## PROBLEM TO WORK ON
Your copy should hold the lines below from the first through the one that contains "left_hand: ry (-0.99", each retyped exactly, and no pictures.

## Records from a data source

- Opening Delimiter -

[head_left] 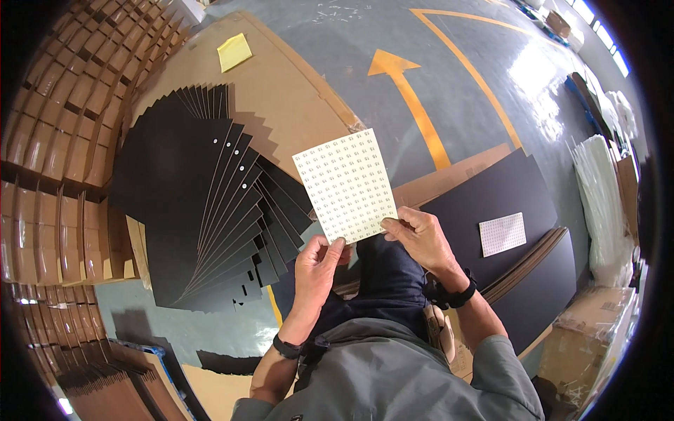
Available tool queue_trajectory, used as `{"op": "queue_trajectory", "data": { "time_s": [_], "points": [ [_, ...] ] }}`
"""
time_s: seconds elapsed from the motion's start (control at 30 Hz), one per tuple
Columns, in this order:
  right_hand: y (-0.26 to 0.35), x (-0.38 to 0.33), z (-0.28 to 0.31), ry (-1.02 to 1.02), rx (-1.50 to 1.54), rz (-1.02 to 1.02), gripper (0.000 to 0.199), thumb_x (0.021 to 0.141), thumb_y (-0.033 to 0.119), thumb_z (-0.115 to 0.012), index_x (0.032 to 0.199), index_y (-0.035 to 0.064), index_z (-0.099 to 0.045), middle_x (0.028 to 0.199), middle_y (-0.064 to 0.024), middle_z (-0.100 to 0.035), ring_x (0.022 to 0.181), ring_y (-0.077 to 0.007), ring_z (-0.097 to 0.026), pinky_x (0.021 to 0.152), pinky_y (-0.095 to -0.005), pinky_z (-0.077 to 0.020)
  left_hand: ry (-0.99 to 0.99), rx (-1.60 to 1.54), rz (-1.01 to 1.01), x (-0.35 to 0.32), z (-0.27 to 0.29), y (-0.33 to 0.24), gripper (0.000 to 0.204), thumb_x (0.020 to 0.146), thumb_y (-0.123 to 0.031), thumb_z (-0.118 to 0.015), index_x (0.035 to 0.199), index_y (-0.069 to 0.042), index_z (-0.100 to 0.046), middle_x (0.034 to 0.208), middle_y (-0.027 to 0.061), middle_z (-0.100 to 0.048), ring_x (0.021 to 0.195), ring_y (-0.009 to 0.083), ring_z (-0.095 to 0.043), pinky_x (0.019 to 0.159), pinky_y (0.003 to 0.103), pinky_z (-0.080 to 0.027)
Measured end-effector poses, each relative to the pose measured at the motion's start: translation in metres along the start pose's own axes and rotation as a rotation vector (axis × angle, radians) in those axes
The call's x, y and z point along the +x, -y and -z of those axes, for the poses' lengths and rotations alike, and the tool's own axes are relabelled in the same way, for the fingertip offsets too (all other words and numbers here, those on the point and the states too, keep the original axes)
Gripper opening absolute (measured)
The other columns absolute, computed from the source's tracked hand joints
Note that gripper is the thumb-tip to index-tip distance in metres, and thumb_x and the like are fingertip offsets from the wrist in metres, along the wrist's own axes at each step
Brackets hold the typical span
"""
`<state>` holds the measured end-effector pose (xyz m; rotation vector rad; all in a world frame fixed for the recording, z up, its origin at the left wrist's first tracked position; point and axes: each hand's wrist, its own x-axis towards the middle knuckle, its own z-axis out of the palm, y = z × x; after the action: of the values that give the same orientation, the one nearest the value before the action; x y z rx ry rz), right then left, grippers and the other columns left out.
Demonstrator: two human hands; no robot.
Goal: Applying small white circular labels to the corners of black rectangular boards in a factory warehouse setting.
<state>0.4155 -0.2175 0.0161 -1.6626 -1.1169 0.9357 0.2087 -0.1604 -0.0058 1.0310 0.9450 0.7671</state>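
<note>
A pale yellow sheet of small round stickers, printed in rows, is held up in front of me. My left hand pinches its lower left part between thumb and fingers. At the lower right corner, my right hand grips it with the thumb on top. To the left lies a fanned stack of black cardboard sheets, several bearing a small white round sticker near the edge. Another stack of black sheets is on the right, with a white sticker sheet resting on it.
A yellow paper lies on the large brown cardboard beyond the fanned stack. Stacked brown cartons rise along the left. An orange arrow marks the grey floor. Plastic-wrapped bundles and a carton stand at right.
</note>
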Motion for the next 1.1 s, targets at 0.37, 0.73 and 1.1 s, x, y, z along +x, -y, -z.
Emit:
{"op": "queue_trajectory", "data": {
  "time_s": [0.37,0.73,1.1],
  "points": [
    [0.012,-0.002,-0.004,-0.072,-0.036,0.043,0.021,0.088,0.011,-0.069,0.087,-0.0032,-0.054,0.072,-0.0059,-0.055,0.068,-0.0068,-0.049,0.058,-0.0259,-0.0409,-0.03,-0.019,-0.077,0.001,-0.002,0.004,0.014,0.096,-0.012,-0.062,0.089,-0.004,-0.053,0.085,0.0051,-0.068,0.074,0.0088,-0.063,0.071,0.023,-0.052],
    [0.0,0.0,0.004,0.131,0.146,-0.104,0.024,0.088,0.015,-0.07,0.091,-0.0044,-0.056,0.078,-0.0078,-0.061,0.077,-0.0106,-0.062,0.064,-0.0264,-0.0498,-0.024,1.134,-0.817,-0.01,-0.015,-0.031,0.053,0.076,-0.013,-0.079,0.124,-0.012,-0.056,0.13,0.0097,-0.052,0.125,0.0304,-0.048,0.107,0.047,-0.036],
    [0.028,-0.004,0.015,0.178,0.073,0.131,0.011,0.086,0.007,-0.071,0.094,0.0025,-0.065,0.082,-0.0032,-0.062,0.075,-0.0131,-0.06,0.069,-0.0257,-0.048,0.009,0.805,-0.638,-0.015,-0.021,-0.046,0.024,0.083,-0.011,-0.073,0.106,-0.006,-0.068,0.089,0.0118,-0.07,0.079,0.0311,-0.066,0.073,0.036,-0.051]
  ]
}}
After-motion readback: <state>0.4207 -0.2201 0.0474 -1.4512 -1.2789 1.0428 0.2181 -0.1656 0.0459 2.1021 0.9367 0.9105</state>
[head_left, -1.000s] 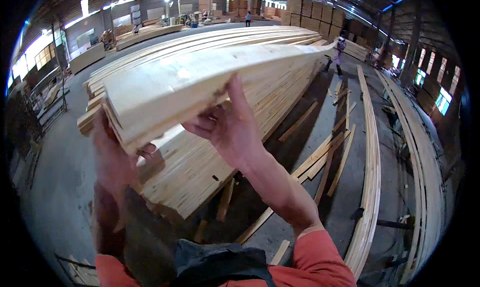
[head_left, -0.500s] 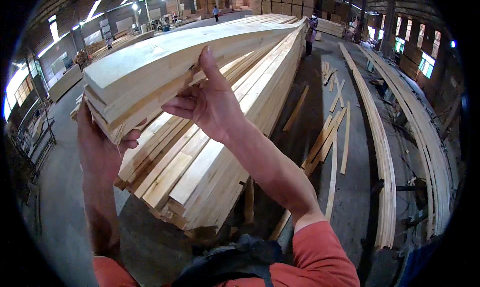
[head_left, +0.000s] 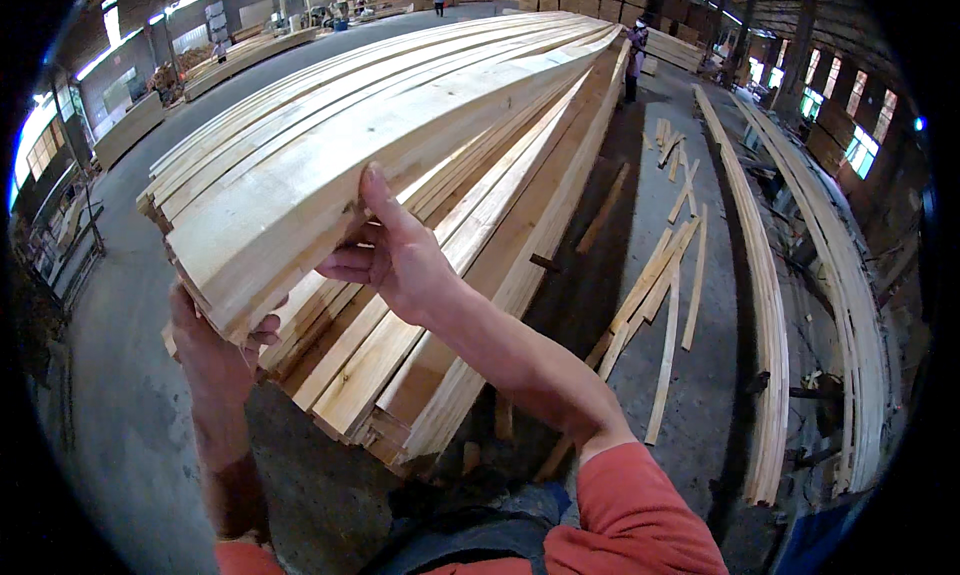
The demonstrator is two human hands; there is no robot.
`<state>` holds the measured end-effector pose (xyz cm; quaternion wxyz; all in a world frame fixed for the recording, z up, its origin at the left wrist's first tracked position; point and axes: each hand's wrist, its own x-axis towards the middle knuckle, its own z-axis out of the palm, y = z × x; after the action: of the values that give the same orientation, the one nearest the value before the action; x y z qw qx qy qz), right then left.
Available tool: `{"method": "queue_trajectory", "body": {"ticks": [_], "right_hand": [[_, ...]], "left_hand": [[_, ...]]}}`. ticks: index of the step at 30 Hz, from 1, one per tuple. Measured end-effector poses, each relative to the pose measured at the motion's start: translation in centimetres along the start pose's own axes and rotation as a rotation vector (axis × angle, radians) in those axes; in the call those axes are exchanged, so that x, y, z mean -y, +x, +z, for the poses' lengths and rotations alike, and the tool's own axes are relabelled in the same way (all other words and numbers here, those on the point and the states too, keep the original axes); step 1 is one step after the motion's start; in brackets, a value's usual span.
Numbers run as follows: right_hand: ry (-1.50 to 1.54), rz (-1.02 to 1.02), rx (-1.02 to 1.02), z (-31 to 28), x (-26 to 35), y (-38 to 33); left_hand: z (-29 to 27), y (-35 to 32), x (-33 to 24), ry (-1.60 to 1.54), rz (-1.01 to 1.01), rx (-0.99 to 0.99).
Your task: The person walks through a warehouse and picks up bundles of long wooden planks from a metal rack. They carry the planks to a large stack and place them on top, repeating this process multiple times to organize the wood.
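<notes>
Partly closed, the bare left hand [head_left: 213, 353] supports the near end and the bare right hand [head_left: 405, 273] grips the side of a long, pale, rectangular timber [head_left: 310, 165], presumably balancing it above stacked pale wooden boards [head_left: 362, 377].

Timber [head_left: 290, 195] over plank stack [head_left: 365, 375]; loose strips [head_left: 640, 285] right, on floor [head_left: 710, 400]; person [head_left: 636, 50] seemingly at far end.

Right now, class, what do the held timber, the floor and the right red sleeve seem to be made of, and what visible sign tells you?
Held timber: bare pale wood, apparently planed smooth; small dark knots and a soft sheen show. Floor: probably concrete, dull grey, with patchy marks. Right red sleeve: matte fabric, perhaps cotton, judging by its soft folds; the fibre cannot be confirmed.
</notes>
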<state>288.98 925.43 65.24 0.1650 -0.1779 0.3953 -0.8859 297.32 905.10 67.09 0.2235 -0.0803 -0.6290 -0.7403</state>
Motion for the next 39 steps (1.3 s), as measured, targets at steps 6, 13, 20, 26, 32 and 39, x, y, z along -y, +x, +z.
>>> {"method": "queue_trajectory", "body": {"ticks": [6,13,20,26,32,39], "right_hand": [[-0.015,-0.073,0.018,4.6,3.2,3.8],[-0.040,-0.081,0.045,7.9,3.6,9.8],[0.023,0.063,0.010,3.0,-3.6,8.6],[-0.031,0.104,-0.055,0.9,-6.9,7.5],[-0.495,0.389,0.061,-2.1,-5.8,7.8],[-0.585,-0.080,-0.541,-10.2,-12.8,7.7]], "left_hand": [[-2.5,5.3,-2.7,-0.037,0.021,0.011],[-4.1,10.3,-5.1,-0.205,-0.050,-0.001],[-7.5,7.8,2.6,-0.393,-0.307,-0.073],[-9.4,4.0,6.7,0.494,0.422,0.089],[-11.4,-2.1,5.3,-0.177,-0.360,0.208],[-13.5,-4.6,6.3,0.180,0.069,-0.073]]}}
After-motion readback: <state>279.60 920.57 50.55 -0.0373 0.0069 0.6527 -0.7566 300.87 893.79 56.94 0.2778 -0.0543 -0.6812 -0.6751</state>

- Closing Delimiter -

## ANSWER SPACE
[head_left] 
Available tool queue_trajectory, used as `{"op": "queue_trajectory", "data": { "time_s": [_], "points": [ [_, ...] ] }}`
"""
time_s: seconds elapsed from the motion's start (control at 30 Hz), one per tuple
Columns, in this order:
  right_hand: y (-0.26 to 0.35), x (-0.38 to 0.33), z (-0.28 to 0.31), ry (-1.02 to 1.02), rx (-1.50 to 1.54), rz (-1.02 to 1.02), gripper (0.000 to 0.199), thumb_x (0.021 to 0.141), thumb_y (-0.033 to 0.119), thumb_z (-0.115 to 0.012), index_x (0.032 to 0.199), index_y (-0.035 to 0.064), index_z (-0.099 to 0.045), middle_x (0.028 to 0.199), middle_y (-0.064 to 0.024), middle_z (-0.100 to 0.035), ring_x (0.022 to 0.181), ring_y (-0.077 to 0.007), ring_z (-0.097 to 0.026), pinky_x (0.021 to 0.152), pinky_y (-0.095 to -0.005), pinky_z (-0.077 to 0.020)
  left_hand: ry (-0.99 to 0.99), rx (-1.60 to 1.54), rz (-1.01 to 1.01), x (-0.35 to 0.32), z (-0.27 to 0.29), y (-0.33 to 0.24), gripper (0.000 to 0.204), thumb_x (0.020 to 0.146), thumb_y (-0.123 to 0.031), thumb_z (-0.118 to 0.015), index_x (0.035 to 0.199), index_y (-0.069 to 0.042), index_z (-0.100 to 0.046), middle_x (0.034 to 0.208), middle_y (-0.027 to 0.061), middle_z (-0.100 to 0.048), ring_x (0.021 to 0.195), ring_y (-0.009 to 0.083), ring_z (-0.095 to 0.043), pinky_x (0.019 to 0.159), pinky_y (0.003 to 0.103), pinky_z (-0.080 to 0.027)

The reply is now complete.